From the viewer, the users can point and click to see which programs are scheduled and then choose the video they want to see. The content manager receives this information and knows which server is closest to the end-user as well as which server is least busy. All of this is transparent to the user, Deutsch explains.

“The use of the network, as we stand now, is that we’re at the beginning of a curve that’s about to explode. The limit now is how the customer gets connected—at home through phone lines. Technology is coming to market right now to change that,” he offers.

The Internet is the base network that connects customers to products and services. With the introduction of new capabilities and information sharing, this network will be able to deliver new personalized services to consumers. Enterprises, both public and private, will be able to service their customers better, Deutsch predicts.

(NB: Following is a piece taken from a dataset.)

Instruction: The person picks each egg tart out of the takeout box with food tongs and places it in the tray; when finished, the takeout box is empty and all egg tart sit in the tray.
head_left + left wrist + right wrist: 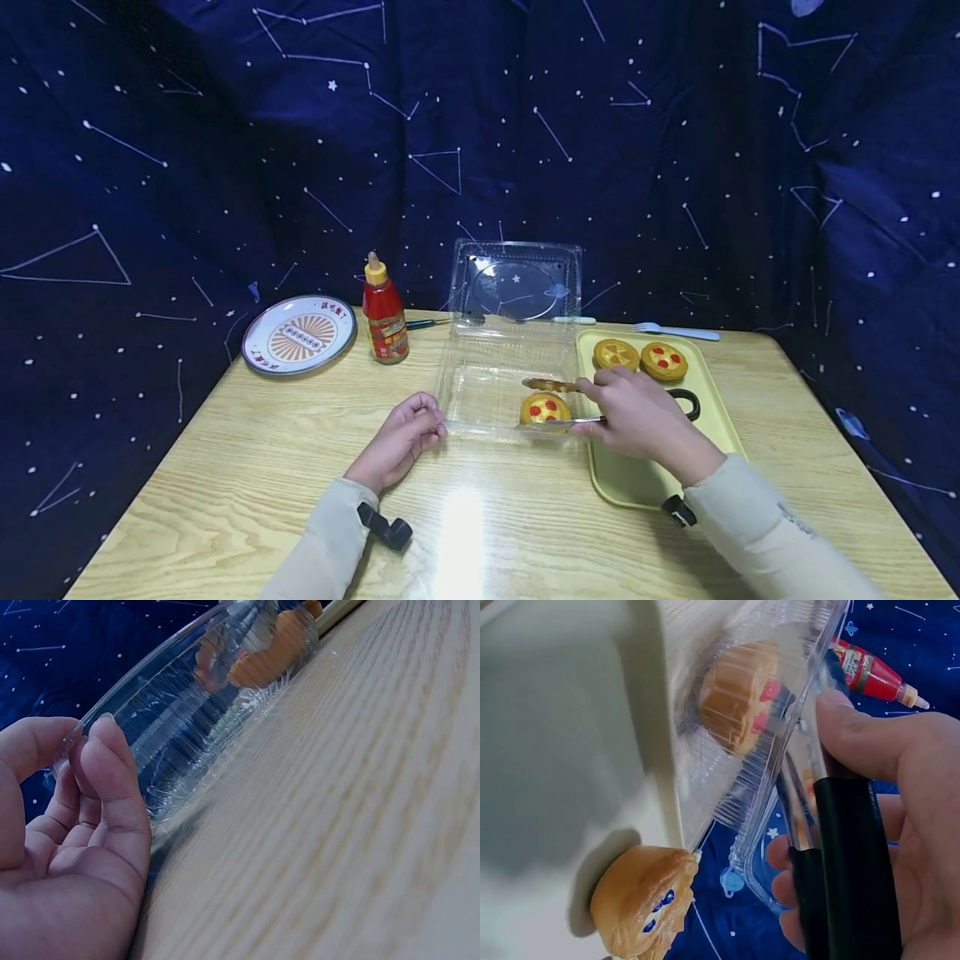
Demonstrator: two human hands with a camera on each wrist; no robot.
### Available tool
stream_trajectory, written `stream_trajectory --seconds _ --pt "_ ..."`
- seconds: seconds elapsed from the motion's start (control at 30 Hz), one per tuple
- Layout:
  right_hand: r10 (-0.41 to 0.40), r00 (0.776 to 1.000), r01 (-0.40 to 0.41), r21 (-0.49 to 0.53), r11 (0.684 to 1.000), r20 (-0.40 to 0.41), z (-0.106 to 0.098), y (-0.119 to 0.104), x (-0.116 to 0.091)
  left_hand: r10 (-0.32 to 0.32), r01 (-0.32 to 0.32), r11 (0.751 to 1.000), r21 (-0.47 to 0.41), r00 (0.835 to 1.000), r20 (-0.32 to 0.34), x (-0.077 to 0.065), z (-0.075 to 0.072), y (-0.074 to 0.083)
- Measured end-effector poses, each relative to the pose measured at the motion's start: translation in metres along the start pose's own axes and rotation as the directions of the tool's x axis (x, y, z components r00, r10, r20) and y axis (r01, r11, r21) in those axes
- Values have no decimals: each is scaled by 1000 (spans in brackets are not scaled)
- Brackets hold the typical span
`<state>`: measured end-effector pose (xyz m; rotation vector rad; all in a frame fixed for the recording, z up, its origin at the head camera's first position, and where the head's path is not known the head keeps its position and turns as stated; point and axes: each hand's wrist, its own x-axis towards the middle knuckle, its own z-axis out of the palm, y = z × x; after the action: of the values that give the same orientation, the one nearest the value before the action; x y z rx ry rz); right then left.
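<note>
My left hand [401, 437] pinches the near left rim of a clear plastic clamshell container [172, 742], whose lid [517, 283] stands raised at the back. In my right hand [637, 417] I hold metal tongs with black handles [859, 862]. A toy tart with red dots [545, 408] sits in the container's near right part, seen through its wall in the right wrist view. The tongs' two arms reach to either side of this tart; whether they touch it I cannot tell. A blue-dotted tart [645, 900] shows on the tray in the right wrist view.
On the right lies a yellow tray [626, 483] bearing a plain tart [617, 354] and another red-dotted tart [664, 361]. A blue fork [677, 332] lies behind it. A red sauce bottle [386, 317] and a white plate [300, 335] stand back left.
</note>
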<state>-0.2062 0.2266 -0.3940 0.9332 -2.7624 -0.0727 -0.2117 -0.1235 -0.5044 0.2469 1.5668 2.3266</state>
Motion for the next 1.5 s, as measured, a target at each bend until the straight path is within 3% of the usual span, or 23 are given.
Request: stream_trajectory --seconds 0.73,1.13,1.5 --pt "78 986 -78 -3 997 144 0 -8 11 5 -5 1000 -11 1000 -2 2 3 -4" --pt "101 995 -99 103 990 -12 11 -5 2 12 -12 1000 4 1000 -4 1 -1 -3" --pt "165 974 -141 158 977 -154 -3 1 -9 2 -2 1000 -3 1000 -17 2 0 -1"
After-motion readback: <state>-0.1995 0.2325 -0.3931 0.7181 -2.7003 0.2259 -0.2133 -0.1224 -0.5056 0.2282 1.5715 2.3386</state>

The company’s own global network currently delivers many benefits to its customers and employees. It is used for corporate communications and marketing, supply chain management, employee benefit support, customer service and support, and electronic (e-) commerce. Currently, 80 percent of Cisco’s customer support is delivered via the network, and customer satisfaction is just as high or higher than through traditional methods such as responding to telephone inquiries, Deutsch says. The company receives 75 percent of its product orders through the Internet, resulting in revenue of $8 billion, and saves approximately $500 million per year by conducting business this way. The money can be reinvested in the company’s research and development efforts. “E-commerce gives a substantial amount of savings, and if you’re not doing this, you’re behind your competitor,” he asserts.

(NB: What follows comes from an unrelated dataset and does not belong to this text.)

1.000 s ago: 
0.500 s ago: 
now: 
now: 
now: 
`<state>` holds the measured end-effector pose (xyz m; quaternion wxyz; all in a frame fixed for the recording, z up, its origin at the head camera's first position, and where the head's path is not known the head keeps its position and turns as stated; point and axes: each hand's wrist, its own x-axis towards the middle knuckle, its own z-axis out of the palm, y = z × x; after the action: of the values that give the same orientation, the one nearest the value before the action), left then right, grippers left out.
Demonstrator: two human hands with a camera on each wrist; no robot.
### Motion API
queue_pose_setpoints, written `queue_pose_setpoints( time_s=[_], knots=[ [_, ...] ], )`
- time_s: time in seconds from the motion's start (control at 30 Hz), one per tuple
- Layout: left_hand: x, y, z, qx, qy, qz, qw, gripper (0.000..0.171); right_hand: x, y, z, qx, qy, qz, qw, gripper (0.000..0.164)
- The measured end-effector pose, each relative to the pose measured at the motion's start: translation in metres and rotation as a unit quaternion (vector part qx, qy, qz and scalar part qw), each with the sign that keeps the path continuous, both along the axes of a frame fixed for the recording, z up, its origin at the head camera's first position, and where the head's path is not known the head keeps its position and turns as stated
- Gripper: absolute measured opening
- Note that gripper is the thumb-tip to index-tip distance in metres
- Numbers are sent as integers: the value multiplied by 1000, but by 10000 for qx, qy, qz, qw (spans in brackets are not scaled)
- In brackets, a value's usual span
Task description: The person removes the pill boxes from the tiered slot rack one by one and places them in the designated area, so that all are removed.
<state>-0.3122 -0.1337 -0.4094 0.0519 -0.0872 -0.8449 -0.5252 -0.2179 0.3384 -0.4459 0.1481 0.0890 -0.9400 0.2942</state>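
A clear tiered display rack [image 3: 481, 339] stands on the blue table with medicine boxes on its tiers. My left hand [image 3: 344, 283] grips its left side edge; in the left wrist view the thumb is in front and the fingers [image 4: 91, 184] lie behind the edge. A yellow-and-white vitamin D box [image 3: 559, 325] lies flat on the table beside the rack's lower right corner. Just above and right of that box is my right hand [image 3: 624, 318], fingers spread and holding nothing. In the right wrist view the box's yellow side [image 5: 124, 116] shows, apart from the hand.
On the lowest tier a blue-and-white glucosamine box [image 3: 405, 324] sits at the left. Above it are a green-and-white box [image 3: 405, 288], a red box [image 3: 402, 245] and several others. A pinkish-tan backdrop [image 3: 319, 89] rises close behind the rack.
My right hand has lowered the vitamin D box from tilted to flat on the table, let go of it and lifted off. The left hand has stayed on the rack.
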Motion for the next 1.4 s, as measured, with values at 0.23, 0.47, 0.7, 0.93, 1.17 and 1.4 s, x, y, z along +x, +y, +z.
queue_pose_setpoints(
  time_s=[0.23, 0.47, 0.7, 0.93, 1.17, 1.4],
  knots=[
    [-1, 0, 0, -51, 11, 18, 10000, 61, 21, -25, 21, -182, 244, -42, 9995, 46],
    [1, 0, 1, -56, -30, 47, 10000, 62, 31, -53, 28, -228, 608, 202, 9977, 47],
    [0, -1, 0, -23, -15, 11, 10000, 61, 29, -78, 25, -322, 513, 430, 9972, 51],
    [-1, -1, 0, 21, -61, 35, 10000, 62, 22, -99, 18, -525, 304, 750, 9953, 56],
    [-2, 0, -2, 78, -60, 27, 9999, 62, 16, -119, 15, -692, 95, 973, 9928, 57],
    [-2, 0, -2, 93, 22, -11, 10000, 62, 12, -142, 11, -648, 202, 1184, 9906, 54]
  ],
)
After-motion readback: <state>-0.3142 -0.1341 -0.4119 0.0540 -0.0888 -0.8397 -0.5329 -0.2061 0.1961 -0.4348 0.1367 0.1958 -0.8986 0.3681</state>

Garstka suggests that the government could learn a lesson from the way Cisco delivers employee benefit support. For example, through its global network, the company provides travel guidelines and arrangements as well as reimbursement filing online. This is managed by a limited number of staff members. Deutsch believes this approach could be expanded to the government within agencies and then extended further to service to the customer. Because the process involves taking information access barriers down, he agrees that every agency would have to make a prudent decision about which information and how widely this data would be made available. “Any agency that answers questions by phone now could do this. Personal information can lead to personalized service,” he explains.

Deutsch also agrees with Garstka that many of these changes require a cultural mindset shift on the part of both the provider and user. Service and product providers, including government agencies, must begin to change the way they think about what information should be available and how they can use the Internet in different ways. Once these enhanced services are available, users must take advantage of this new way of acquiring information or obtaining services.

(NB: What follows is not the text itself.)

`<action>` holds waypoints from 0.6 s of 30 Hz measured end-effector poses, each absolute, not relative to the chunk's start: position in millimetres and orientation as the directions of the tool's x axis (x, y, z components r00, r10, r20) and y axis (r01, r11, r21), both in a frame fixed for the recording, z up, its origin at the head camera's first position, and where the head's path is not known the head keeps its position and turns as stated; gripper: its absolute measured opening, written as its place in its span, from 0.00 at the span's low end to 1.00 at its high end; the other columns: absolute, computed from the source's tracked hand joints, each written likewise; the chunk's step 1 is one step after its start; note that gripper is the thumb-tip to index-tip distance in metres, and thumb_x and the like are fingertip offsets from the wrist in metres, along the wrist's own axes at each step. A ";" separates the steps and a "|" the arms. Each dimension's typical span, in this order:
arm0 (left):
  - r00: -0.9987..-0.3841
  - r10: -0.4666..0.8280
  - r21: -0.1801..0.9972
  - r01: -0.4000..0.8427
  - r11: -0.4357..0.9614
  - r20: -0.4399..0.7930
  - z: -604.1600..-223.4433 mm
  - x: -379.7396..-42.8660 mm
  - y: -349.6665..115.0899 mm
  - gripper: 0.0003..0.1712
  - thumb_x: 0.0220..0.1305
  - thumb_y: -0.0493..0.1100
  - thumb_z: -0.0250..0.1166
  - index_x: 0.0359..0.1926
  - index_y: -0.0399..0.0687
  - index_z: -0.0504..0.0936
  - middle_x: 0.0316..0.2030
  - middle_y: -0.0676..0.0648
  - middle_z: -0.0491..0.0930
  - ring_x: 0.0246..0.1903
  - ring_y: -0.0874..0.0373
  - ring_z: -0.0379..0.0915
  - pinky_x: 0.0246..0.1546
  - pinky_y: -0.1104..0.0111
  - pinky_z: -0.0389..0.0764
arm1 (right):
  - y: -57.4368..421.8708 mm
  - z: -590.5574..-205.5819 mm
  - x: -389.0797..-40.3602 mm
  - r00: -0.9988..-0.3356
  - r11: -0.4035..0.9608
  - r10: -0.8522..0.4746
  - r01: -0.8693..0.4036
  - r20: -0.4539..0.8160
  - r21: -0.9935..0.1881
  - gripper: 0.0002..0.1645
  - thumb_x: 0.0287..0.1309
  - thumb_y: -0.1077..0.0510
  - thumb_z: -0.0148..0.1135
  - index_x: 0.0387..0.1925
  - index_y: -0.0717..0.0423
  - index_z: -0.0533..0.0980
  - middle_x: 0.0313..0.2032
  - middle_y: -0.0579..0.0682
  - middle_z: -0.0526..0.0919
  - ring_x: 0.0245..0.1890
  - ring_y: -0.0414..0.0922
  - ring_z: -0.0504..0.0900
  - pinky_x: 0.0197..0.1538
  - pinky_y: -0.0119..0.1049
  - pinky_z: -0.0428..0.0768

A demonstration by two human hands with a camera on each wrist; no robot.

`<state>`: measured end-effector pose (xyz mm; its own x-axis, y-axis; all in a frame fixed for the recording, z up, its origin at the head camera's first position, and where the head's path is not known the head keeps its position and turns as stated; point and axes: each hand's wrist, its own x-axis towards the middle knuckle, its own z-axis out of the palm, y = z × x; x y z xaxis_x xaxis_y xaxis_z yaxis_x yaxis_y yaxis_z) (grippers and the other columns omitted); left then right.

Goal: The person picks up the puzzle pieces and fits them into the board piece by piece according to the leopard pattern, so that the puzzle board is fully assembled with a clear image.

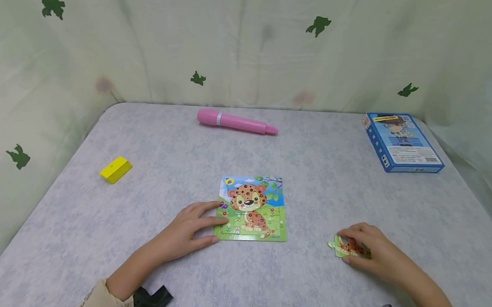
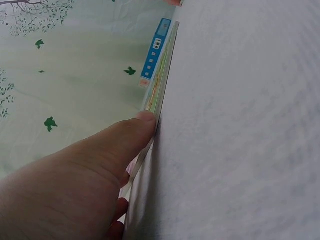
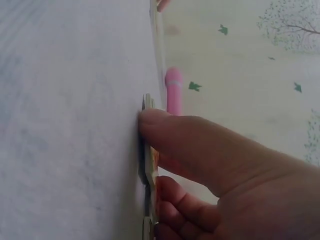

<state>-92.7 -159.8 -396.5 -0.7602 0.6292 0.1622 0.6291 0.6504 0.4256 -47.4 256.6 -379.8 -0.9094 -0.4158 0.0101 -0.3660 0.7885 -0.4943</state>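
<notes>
A square puzzle board (image 1: 252, 208) with a cartoon leopard on green grass lies flat in the middle of the table. My left hand (image 1: 195, 227) rests at its left side, fingers spread and fairly straight, two fingertips over the picture and the thumb at the lower left corner. In the left wrist view, the left thumb (image 2: 142, 120) touches the board's edge. To the right, my right hand (image 1: 369, 250) pinches green and spotted orange jigsaw pieces (image 1: 342, 246) between thumb and fingers, low over the table. The fingers partly cover them. The right wrist view shows these jigsaw pieces (image 3: 151, 165) edge-on.
A pink pen-shaped object (image 1: 239, 122) lies near the table's (image 1: 155, 145) back edge. At the back right is a blue box (image 1: 405, 142), and a yellow block (image 1: 116, 169) sits at the left. A pale curtain (image 1: 250, 48) hangs behind the table.
</notes>
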 end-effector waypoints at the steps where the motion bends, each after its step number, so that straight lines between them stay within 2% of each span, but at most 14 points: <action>1: -0.760 0.629 0.426 0.629 0.650 0.162 -396.4 -92.6 -159.9 0.23 0.50 0.59 0.53 0.50 0.69 0.68 0.58 0.53 0.53 0.55 0.56 0.47 0.51 0.57 0.50 | 255.9 -380.1 -47.4 -0.911 0.793 -0.411 -0.367 0.018 -0.487 0.25 0.38 0.44 0.61 0.43 0.43 0.71 0.40 0.40 0.67 0.39 0.39 0.65 0.37 0.38 0.70; 5: -0.760 0.629 0.428 0.629 0.648 0.164 -396.1 -92.0 -160.1 0.23 0.51 0.59 0.53 0.50 0.69 0.68 0.58 0.53 0.53 0.55 0.56 0.47 0.51 0.57 0.50 | 252.5 -379.9 -47.3 -0.916 0.787 -0.396 -0.372 0.060 -0.493 0.26 0.38 0.45 0.62 0.44 0.43 0.70 0.40 0.39 0.68 0.38 0.38 0.66 0.37 0.38 0.70; 12: -0.761 0.630 0.438 0.624 0.647 0.153 -394.9 -90.8 -158.6 0.23 0.51 0.59 0.53 0.50 0.68 0.68 0.58 0.53 0.53 0.55 0.56 0.47 0.51 0.57 0.49 | 237.8 -368.9 -42.6 -0.897 0.732 -0.388 -0.440 0.214 -0.520 0.26 0.36 0.51 0.65 0.44 0.43 0.70 0.37 0.38 0.68 0.30 0.33 0.64 0.27 0.27 0.69; 18: -0.764 0.626 0.430 0.623 0.653 0.157 -392.6 -89.0 -157.4 0.24 0.50 0.59 0.54 0.51 0.66 0.68 0.58 0.52 0.53 0.55 0.54 0.48 0.51 0.57 0.50 | 209.6 -344.4 -43.6 -0.876 0.676 -0.414 -0.479 0.248 -0.560 0.27 0.38 0.53 0.64 0.46 0.42 0.68 0.38 0.40 0.66 0.30 0.33 0.63 0.26 0.27 0.68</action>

To facilitate these changes, Garstka suggests that GovTechNet exhibitors take advantage of the opportunity to talk with customers one-on-one, but he emphasizes that this will take preparation. “Vendors need to learn more about the customer and their needs. I recommend they do their homework. Understand what the services’ visions are, what they are doing, and what they have been doing in terms of research or experiments. Also, find out and understand where the people standing in front of you are in the organization’s layers. Do they have influence on the acquisition or not? Do they make decisions? Then have talking points to use to those particular people,” he recommends.

The more than 20 organizations participating in ATD are contributing various services such as access, test equipment, switches and security. Some of the representative technologies and applications include the following: U.S. Air Force, voice and Internet application; The Boeing Company, ATM test equipment; Cisco, ATM, voice over IP; GTE, Pathway, WarriorView, InfoWorkSpace; IBM/Lotus, collaboration, e-mail; LSA Photonics, wireless access; Motorola, voice over IP; and Netcom Solutions International, ATM test equipment.